M.A: He would show us how to play his music in particular ways – attack, phrasing, and how to express his music. He wanted precise discipline. He’d teach us how to do things and never made it difficult ‘cos he stayed on it – he knew what he wanted and what it should sound like. Those who understood it played it, and those who didn’t would get an accompanying part or another line. You weren’t left out ‘cos he tailor-made his music. If you were good at playing this song, well, you would play lead and all those who were good at playing secondary parts or different movements would play those parts. Then you put it all together and you found you had movements and counterpoints and all that In the music. Each individual would have something to do and he’d know each person, their limits and their potential. We always got close to what he wanted. However, if you didn’t do what you supposed to do he would have you in “jail”. His “jail” was that you do all the work and you couldn’t go nowhere. There was always a lot of work to do so he would have you writing out music and doing everything. He would be constantly preaching and teaching – just like with kids, you were restricted. But while you were grounded, you kept being given something to do, to learn and have some discipline. That’s what it was – a jail of discipline, so you had to do as you were told before you could be promoted.

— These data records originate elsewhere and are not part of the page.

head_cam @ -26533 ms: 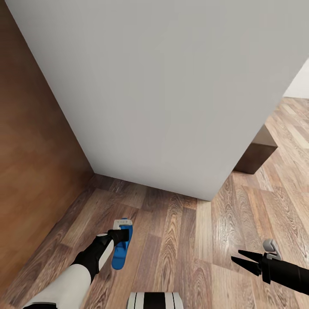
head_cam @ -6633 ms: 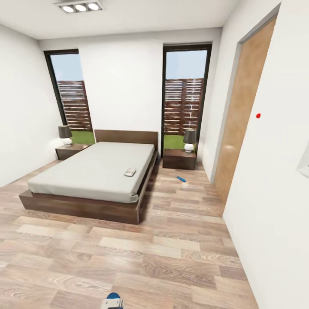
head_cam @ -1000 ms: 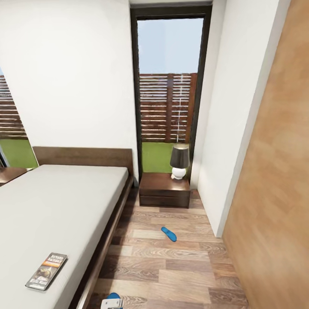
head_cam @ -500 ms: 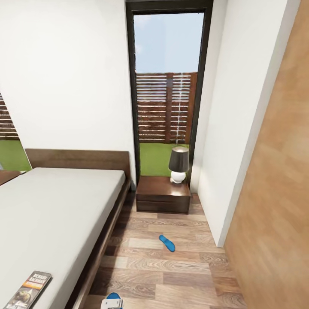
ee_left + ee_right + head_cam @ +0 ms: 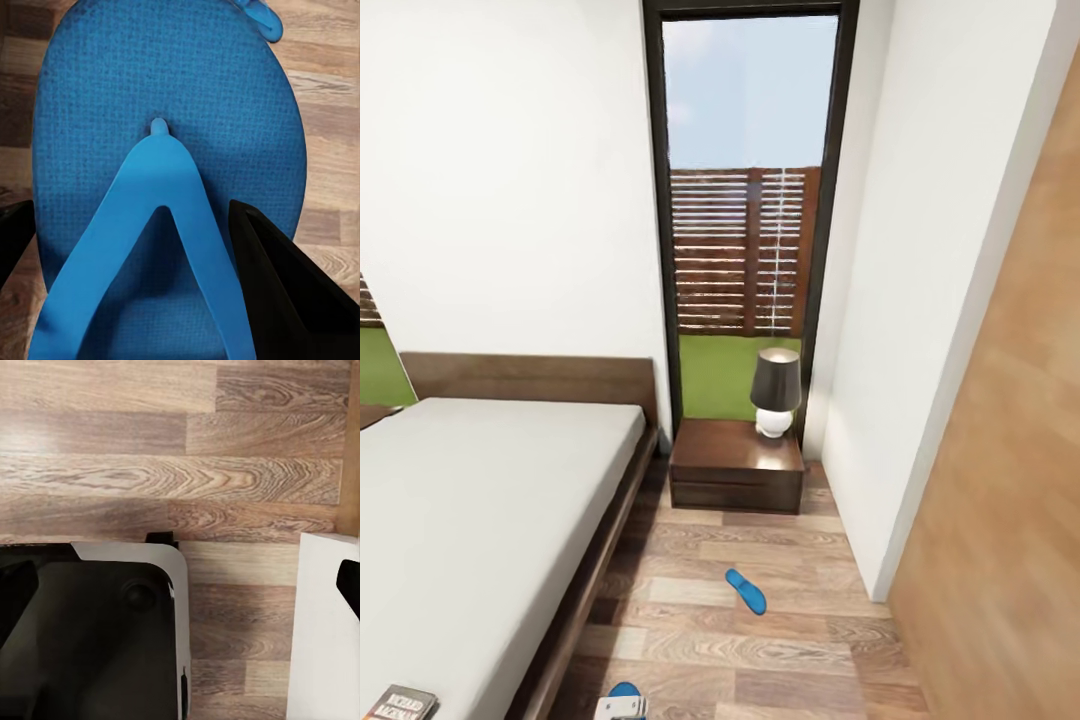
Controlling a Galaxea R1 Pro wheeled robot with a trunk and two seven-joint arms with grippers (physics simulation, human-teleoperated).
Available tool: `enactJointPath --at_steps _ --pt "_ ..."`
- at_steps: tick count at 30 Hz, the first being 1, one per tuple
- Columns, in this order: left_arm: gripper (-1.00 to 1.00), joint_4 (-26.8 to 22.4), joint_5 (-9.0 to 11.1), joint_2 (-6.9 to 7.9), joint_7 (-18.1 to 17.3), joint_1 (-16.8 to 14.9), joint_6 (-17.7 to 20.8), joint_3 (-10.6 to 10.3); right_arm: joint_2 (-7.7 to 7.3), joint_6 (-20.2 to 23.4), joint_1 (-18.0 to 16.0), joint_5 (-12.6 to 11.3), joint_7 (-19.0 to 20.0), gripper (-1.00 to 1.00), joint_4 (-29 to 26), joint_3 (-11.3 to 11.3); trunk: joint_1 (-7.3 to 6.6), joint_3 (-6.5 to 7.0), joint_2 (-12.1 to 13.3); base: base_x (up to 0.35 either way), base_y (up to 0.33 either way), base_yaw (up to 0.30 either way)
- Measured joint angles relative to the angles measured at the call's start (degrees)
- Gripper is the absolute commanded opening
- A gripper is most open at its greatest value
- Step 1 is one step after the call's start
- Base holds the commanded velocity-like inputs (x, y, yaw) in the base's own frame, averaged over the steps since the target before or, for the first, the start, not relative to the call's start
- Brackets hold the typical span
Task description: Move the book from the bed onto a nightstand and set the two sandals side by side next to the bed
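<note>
One blue sandal sits between the black fingers of my left gripper, which is shut on it. Its toe pokes up at the bottom edge of the head view. The other sandal lies flat on the wood floor between the bed and the white wall, with its tip ahead in the left wrist view. A corner of the book lies on the mattress at the bottom left. The nightstand stands beside the headboard. My right gripper hangs open over the floor.
A grey-shaded lamp stands on the nightstand in front of a tall dark-framed window. A white wall corner and a wood panel close off the right side. My own base is below the right gripper.
The camera has moved forward along the bed's side: nightstand and floor sandal look nearer, and the book has slid to the picture's bottom-left corner. The left gripper still holds its sandal.
</note>
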Motion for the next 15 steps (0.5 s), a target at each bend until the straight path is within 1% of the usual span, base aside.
enactJointPath --at_steps 15 --pt "-1.00 0.0 0.0 0.00 0.0 0.0 0.0 0.0 0.11 0.0 0.0 -0.1 0.0 1.00 0.0 0.0 0.00 0.00 0.0 0.317 -0.002 0.000"
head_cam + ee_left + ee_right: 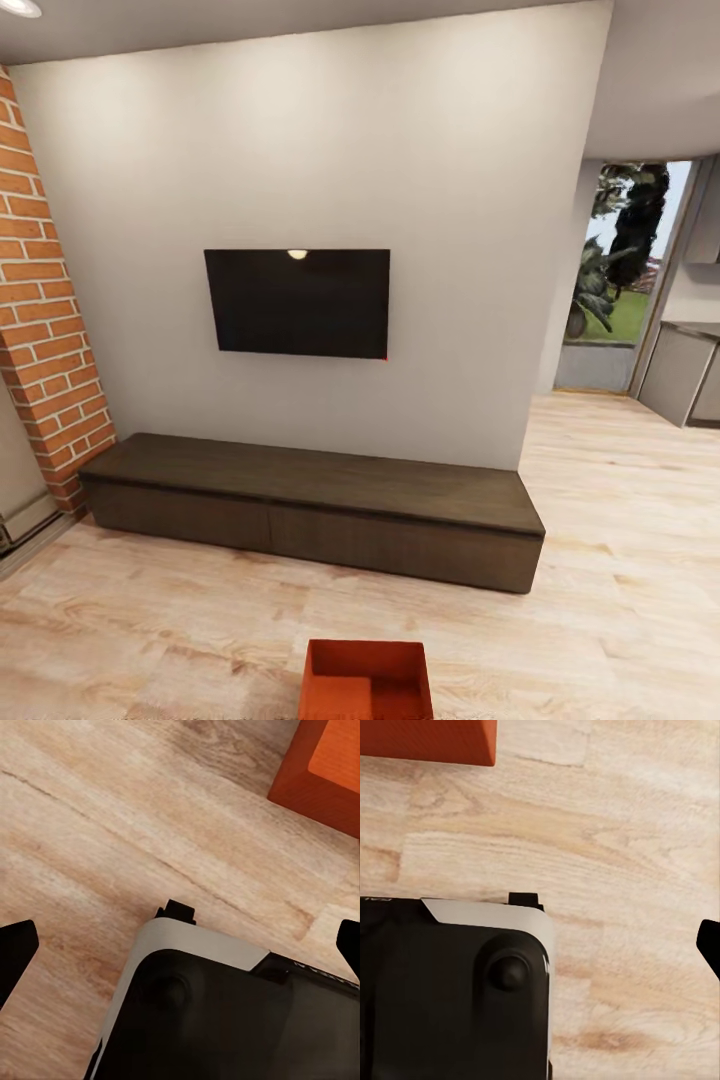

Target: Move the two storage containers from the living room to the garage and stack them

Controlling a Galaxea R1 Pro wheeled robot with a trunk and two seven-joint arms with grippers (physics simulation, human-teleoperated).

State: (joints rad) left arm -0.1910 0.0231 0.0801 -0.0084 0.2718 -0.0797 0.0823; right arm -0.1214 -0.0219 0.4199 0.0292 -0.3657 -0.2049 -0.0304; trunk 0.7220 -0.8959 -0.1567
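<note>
We're in the living room, light wood plank floor (620,560) underfoot, facing a white wall with a black wall-mounted TV (297,302) above a long low dark wooden bench (310,500), and a red brick fireplace column (45,300) at the left edge.

Right at the bottom of the head view sits an orange-red open-top rectangular storage container (366,680), on the planks just ahead of the robot and well apart from the bench. Its inner floor looks stepped or divided, possibly a second bin nested in it; I can't settle that. Both wrist cameras catch an orange-red corner of it beyond the robot's black and grey base (225,1012).

Left pincer (180,945): dark fingertips at the two sides of its view, spread wide, released, nothing between them. Right pincer: only one dark fingertip (711,945) shows, so I cannot tell its state.

Handling, as I judge it: thin flat walls, shallow, likely light and stiff, smooth enough to slip. Pinch the rim of the short walls, one pincer each side, and lift level.
</note>
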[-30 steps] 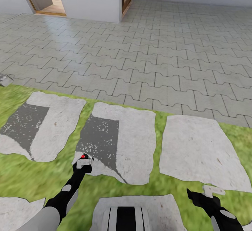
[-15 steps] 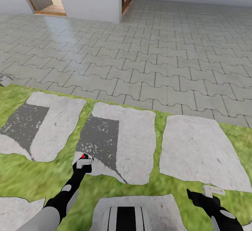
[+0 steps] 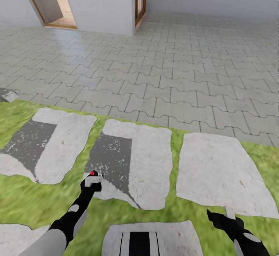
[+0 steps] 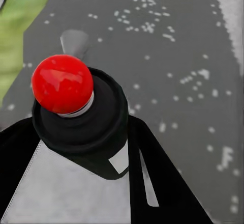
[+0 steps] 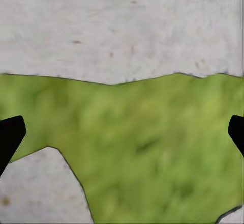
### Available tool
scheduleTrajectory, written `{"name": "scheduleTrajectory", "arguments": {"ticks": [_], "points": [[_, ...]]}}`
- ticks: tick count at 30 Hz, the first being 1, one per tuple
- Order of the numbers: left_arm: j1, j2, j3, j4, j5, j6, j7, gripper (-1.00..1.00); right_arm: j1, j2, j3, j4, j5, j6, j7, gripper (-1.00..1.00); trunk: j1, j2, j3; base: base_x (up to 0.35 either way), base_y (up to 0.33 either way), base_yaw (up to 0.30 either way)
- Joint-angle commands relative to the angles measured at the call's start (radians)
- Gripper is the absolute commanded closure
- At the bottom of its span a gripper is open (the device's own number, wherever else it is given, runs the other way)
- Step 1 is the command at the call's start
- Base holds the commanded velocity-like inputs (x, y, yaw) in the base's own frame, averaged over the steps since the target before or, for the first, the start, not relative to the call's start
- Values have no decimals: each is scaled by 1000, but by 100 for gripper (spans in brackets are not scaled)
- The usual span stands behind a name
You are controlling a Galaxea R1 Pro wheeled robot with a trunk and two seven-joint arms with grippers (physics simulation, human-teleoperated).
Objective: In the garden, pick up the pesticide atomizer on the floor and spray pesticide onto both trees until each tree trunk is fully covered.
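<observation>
Left claw [image 3: 92, 180] clenched around pesticide atomizer [image 4: 76, 112], red tip [image 3: 92, 173] pointing far, over near edge of stepping stone [image 3: 151, 159]. Right claw [image 5: 122, 132] spread wide, holding nothing, over grass [image 3: 35, 201]. Far ahead: grey paving [image 3: 174, 70], white house [image 3: 100, 0]. Trees unseen, turn probably needed.

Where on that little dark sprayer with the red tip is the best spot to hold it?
Around its dark round body, below the red tip, from the two sides: that is how the left claw holds the pesticide atomizer now. The body gives the fingers something to clamp, and the red tip stays uncovered.
</observation>
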Motion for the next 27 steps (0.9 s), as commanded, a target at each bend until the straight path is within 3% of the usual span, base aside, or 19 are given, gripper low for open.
{"name": "scheduleTrajectory", "arguments": {"ticks": [1, 18, 24, 27], "points": [[-1, -1, 8, 1, -7, -3, -7, 100, 0, 0, -1, -1, -4, 5, 2, -100, -1, 0, 3, 0, 0, 0], [-1, -1, 8, -8, -5, 2, -6, 100, 0, -3, -6, -2, -2, 5, 3, -100, -8, 4, 69, 0, 0, 0], [-1, -1, 8, -49, -5, 7, -6, 100, 0, -3, -9, -8, -3, 5, 4, -100, -11, 5, 92, 0, 0, 0], [-2, -1, 8, -91, -4, 49, -6, 100, 0, -2, -10, -48, -4, 5, 4, -100, -12, 6, 104, 0, 0, 0]]}}
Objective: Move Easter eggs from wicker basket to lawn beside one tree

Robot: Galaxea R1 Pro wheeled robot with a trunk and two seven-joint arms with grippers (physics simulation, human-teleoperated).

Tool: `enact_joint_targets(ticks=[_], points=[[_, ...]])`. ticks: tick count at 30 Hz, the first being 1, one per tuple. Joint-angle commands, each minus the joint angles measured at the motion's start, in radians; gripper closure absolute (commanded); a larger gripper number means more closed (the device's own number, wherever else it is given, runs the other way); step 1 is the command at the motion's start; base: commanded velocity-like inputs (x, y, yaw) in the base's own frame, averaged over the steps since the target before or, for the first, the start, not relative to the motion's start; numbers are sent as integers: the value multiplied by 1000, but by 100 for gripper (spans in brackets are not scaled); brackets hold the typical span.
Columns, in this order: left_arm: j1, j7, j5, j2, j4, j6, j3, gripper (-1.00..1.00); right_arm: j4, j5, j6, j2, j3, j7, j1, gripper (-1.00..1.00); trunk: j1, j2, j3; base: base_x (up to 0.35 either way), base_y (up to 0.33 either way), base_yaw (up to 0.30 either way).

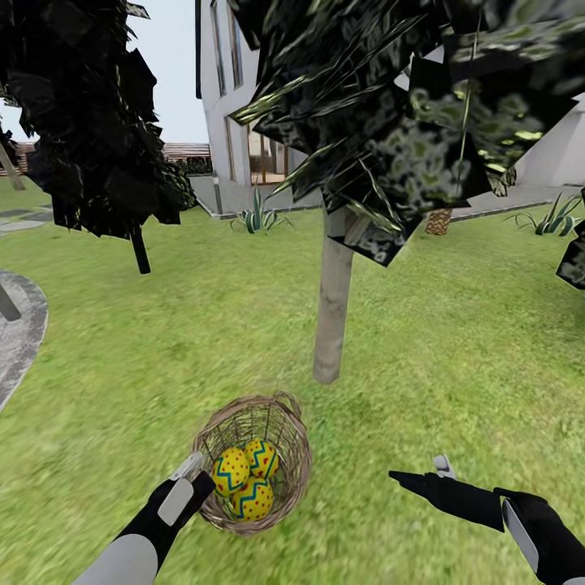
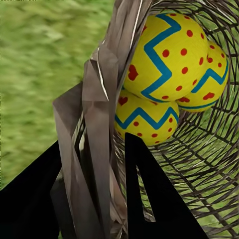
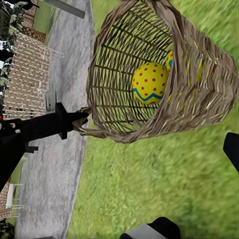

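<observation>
Three Easter eggs (image 1: 246, 478) lie in the wicker basket (image 1: 292, 479), on lawn (image 1: 455, 341) near the tree (image 1: 333, 313). Left gripper (image 1: 193, 473) straddles the basket's rim, clamped on it. Right gripper (image 1: 422, 475) hangs well apart; spread unclear.

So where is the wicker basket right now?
In the head view the wicker basket sits on the lawn, lower centre, before the pale tree trunk, left gripper at its rim.

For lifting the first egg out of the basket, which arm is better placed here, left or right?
Probably the left. The left gripper straddles the basket rim, one finger inside just below the eggs. The right gripper hangs over bare grass, off to the basket's side.
</observation>
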Motion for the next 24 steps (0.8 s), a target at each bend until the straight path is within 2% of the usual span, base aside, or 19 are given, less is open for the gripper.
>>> enact_joint_targets(ticks=[1, 24], points=[[0, 5, 14, -1, -3, 3, 2, 100, 0, -4, 8, 0, 0, 1, 0, -100, 4, -8, -4, 0, 0, 0], [0, 5, 14, -4, -3, 3, 0, 100, 0, -4, 8, 0, 0, 1, 0, -100, 92, -169, -76, 0, 0, 0]])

PD: How do you fill your role as the Director of the Arkestra now?

MA: I have to do what I’ve learned, just like everybody else, what I feel and what I do, I have to put that in there too. If you’re running a business, you don’t do the same thing as another person – you have to innovate and bring in new ideas and a whole bunch of new rules so that’s the way it is. Most of the band know the basic rules of what they have to do and I put mine in there on top of it. Some things have changed from the way Sun Ra did it and the way I do it.

PD: For you, what have been your peak moments and achievements?

I wanted to write as many tunes as I could while I was in that band, so I did that for two, three, four, five, six years – I was just writing tunes and finding Sun Ra’s music, trying to keep it together. I have written close to 100 tunes through the years. There’s no time limit. I write every time I get a tune and put it in the book. Some tunes I haven’t played in 15 years, 20 years out of my songbook. Every now and then, I pull one of them out and make an arrangement on it. I played an old tune called ‘Keep On Steppin’’ the other night and another that I hadn’t played since 1999. I called that ‘Boma’ ‘cos the rhythm was strong. It’s a kind of highlife tune named after a river in the Congo.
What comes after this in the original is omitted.